* Problem description *
Only these lines of the data below are wanted: the one with "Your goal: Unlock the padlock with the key", the one with "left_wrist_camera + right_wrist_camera", and any lines between them, each repeated exactly.

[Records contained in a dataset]
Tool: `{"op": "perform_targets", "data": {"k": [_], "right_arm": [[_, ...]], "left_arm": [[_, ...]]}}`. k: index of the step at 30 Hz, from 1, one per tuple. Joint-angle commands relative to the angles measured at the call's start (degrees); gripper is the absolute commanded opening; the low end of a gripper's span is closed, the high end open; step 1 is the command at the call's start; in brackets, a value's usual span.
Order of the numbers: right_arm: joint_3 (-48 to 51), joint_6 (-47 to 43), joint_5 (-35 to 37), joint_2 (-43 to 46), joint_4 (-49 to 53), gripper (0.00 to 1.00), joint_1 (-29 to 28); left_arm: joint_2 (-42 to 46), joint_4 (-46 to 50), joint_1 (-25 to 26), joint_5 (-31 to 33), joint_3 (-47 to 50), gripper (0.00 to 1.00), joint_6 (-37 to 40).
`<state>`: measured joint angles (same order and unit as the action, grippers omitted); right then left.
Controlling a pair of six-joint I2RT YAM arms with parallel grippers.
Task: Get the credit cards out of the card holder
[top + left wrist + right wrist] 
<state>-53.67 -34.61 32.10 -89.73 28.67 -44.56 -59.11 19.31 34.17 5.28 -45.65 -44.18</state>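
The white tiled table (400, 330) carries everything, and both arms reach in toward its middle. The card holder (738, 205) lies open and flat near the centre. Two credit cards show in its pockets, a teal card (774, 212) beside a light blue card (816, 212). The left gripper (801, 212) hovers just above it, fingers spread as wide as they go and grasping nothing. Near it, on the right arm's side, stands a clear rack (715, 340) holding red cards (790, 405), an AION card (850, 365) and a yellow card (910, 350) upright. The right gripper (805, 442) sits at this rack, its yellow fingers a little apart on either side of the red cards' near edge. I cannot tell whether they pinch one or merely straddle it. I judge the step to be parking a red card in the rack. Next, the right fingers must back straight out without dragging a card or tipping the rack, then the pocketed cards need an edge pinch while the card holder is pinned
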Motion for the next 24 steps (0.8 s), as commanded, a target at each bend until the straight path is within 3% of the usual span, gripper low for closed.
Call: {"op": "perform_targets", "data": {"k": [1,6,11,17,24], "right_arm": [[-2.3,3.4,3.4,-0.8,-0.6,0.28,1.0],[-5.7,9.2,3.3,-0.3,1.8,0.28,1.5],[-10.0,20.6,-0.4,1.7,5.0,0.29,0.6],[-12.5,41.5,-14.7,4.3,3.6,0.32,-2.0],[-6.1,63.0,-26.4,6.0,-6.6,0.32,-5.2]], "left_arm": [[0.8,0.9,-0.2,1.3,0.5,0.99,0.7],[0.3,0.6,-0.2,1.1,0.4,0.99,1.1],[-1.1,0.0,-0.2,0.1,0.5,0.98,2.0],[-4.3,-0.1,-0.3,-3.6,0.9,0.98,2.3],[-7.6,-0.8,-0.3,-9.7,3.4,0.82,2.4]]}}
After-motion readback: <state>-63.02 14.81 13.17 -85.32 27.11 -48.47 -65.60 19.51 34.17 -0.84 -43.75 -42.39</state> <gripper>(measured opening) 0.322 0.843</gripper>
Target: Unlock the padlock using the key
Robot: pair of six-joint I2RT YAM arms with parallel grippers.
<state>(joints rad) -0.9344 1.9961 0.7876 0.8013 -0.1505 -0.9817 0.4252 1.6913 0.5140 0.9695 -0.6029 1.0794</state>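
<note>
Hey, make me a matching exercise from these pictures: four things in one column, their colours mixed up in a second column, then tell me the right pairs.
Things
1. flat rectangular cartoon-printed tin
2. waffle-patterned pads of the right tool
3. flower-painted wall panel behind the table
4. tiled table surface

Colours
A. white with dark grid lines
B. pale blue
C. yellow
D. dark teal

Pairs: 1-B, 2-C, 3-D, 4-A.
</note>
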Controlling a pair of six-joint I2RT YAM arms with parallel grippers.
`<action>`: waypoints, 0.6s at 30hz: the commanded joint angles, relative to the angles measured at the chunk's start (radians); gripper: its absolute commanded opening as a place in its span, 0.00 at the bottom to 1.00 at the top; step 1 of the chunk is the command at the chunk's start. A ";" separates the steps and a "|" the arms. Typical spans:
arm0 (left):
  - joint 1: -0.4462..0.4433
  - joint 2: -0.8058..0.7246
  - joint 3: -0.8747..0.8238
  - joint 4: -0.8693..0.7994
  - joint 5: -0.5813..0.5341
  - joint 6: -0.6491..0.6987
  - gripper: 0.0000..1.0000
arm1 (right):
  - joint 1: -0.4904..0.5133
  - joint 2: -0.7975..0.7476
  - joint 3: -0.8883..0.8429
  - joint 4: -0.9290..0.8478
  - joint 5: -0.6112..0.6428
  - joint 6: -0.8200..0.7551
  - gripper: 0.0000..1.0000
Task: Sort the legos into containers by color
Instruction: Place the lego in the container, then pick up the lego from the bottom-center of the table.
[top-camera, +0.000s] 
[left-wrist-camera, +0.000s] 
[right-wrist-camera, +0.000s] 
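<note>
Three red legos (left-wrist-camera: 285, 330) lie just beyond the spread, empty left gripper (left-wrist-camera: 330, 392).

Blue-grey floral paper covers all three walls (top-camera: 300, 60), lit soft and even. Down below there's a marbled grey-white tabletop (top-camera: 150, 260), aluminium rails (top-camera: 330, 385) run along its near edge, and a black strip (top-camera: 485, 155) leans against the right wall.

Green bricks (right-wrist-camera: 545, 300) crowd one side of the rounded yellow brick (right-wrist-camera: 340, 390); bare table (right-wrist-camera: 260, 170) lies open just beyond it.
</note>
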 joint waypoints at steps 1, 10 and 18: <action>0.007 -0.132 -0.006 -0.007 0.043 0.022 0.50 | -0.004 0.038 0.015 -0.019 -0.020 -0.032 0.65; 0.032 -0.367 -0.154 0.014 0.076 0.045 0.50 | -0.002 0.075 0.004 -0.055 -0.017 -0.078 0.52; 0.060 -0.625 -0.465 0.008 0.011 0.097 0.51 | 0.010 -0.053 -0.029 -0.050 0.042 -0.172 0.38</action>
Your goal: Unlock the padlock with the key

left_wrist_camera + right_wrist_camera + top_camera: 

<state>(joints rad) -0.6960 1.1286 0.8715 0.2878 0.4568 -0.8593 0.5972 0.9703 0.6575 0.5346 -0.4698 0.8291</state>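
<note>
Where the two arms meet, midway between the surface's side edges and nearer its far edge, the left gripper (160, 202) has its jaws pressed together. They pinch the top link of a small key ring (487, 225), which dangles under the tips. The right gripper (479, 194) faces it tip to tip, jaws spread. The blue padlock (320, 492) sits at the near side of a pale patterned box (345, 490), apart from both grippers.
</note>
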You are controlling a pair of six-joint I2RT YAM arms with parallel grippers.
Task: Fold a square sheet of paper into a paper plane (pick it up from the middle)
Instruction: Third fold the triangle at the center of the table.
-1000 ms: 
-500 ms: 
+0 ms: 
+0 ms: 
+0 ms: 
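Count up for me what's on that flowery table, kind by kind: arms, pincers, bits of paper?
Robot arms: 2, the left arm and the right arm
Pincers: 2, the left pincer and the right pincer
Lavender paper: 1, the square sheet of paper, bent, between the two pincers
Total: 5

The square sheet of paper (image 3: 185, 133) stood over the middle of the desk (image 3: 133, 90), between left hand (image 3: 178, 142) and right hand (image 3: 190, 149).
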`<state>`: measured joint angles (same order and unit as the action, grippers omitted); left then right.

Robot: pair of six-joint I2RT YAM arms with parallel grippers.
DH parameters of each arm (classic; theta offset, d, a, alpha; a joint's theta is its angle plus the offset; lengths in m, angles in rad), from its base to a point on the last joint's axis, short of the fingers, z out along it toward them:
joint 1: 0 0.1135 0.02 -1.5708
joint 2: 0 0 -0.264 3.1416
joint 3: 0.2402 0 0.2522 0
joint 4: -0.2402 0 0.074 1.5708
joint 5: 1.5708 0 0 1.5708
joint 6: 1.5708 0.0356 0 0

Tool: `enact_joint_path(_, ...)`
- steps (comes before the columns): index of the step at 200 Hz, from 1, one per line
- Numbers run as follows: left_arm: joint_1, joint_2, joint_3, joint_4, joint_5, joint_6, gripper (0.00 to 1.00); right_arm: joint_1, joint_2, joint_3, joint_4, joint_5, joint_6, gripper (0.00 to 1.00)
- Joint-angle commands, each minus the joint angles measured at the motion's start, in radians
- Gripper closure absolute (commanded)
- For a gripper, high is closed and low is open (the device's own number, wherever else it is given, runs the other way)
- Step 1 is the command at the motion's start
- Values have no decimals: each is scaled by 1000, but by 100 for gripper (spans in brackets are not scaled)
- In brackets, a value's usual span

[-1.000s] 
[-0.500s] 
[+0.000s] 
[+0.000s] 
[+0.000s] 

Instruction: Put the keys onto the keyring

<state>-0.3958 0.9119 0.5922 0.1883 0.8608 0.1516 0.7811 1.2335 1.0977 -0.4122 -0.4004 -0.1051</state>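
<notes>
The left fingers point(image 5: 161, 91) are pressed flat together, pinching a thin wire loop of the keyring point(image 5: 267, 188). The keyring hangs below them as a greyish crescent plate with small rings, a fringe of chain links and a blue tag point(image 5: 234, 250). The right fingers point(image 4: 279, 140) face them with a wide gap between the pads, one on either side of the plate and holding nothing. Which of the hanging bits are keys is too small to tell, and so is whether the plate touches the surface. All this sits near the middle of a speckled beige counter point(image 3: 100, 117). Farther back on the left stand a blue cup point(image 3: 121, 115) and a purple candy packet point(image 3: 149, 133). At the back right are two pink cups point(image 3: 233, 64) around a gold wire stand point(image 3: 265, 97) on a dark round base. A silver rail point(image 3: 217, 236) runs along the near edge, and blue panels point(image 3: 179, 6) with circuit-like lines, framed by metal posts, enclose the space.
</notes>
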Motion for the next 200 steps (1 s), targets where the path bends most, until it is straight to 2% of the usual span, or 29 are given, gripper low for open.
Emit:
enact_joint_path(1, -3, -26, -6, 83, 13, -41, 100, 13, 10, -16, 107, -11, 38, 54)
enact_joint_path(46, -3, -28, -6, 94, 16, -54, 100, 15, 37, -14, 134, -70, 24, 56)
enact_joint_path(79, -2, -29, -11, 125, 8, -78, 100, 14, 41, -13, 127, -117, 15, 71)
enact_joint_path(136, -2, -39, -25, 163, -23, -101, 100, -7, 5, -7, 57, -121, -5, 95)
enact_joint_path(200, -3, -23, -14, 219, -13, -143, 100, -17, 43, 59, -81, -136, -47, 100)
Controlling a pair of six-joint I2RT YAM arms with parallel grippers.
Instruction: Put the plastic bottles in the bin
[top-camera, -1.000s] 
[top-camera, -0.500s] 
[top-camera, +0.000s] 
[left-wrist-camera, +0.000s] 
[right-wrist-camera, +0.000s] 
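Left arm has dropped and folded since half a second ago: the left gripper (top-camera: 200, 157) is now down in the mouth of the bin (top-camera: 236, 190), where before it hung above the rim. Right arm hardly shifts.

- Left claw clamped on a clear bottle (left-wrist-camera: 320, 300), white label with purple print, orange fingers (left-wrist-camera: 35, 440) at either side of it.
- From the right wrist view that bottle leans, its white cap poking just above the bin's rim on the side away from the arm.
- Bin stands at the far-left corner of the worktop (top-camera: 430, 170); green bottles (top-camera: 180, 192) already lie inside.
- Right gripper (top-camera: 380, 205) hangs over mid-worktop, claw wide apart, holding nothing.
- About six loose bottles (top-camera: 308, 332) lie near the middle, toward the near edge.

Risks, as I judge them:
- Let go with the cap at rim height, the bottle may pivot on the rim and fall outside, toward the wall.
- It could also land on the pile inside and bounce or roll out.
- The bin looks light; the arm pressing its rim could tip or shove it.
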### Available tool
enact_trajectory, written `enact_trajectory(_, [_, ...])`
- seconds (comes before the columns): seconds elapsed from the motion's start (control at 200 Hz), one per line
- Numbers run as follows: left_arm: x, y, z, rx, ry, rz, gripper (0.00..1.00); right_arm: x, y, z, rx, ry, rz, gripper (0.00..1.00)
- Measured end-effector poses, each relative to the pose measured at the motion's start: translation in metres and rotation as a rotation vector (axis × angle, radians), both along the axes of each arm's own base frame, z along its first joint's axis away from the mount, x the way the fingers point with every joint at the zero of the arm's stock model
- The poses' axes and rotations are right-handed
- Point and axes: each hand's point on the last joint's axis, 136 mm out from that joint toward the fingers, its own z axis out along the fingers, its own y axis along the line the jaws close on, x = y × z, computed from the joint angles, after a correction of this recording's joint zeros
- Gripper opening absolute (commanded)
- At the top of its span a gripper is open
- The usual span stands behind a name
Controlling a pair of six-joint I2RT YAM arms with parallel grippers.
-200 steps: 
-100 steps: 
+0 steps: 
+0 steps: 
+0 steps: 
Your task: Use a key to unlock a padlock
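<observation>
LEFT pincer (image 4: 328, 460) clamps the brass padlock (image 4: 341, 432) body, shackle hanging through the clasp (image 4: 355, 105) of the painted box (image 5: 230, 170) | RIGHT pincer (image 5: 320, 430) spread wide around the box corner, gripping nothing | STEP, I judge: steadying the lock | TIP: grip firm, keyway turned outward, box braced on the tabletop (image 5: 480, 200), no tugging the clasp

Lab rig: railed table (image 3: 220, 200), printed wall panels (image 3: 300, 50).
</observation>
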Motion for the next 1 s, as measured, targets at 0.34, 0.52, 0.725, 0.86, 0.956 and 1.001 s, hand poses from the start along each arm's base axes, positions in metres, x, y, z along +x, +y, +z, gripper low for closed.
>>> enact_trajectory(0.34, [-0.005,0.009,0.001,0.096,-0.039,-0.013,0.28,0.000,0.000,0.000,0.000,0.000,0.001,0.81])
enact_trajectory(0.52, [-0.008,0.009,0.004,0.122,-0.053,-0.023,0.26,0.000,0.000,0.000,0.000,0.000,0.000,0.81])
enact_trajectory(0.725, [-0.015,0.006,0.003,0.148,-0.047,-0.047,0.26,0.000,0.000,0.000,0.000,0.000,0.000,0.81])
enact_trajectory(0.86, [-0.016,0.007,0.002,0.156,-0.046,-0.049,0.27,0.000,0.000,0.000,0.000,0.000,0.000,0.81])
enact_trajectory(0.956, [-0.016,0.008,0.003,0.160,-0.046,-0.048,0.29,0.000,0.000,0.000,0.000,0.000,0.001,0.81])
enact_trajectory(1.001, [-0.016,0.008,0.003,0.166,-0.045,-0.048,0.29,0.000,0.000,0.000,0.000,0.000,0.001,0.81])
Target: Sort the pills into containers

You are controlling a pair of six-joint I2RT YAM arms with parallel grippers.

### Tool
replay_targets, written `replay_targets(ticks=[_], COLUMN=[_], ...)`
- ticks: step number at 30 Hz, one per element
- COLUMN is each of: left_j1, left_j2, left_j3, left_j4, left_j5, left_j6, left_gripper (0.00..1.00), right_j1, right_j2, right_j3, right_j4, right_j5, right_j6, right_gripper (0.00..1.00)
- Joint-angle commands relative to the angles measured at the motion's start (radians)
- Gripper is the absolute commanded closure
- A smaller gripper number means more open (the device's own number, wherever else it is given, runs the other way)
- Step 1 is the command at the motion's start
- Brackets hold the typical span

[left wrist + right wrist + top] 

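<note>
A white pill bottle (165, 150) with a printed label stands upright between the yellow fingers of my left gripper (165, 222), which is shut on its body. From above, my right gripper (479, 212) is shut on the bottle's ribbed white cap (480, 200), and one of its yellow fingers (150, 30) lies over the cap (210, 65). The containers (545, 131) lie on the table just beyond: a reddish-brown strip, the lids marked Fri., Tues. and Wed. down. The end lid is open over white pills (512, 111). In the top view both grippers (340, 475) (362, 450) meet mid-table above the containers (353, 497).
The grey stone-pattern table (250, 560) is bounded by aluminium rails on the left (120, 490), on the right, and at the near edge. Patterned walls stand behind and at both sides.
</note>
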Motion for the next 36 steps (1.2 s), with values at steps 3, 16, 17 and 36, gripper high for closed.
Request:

* Task output *
Your goal: Unlock the padlock with the key

left_wrist_camera + right_wrist_camera + top_camera: 

Nothing else is part of this answer.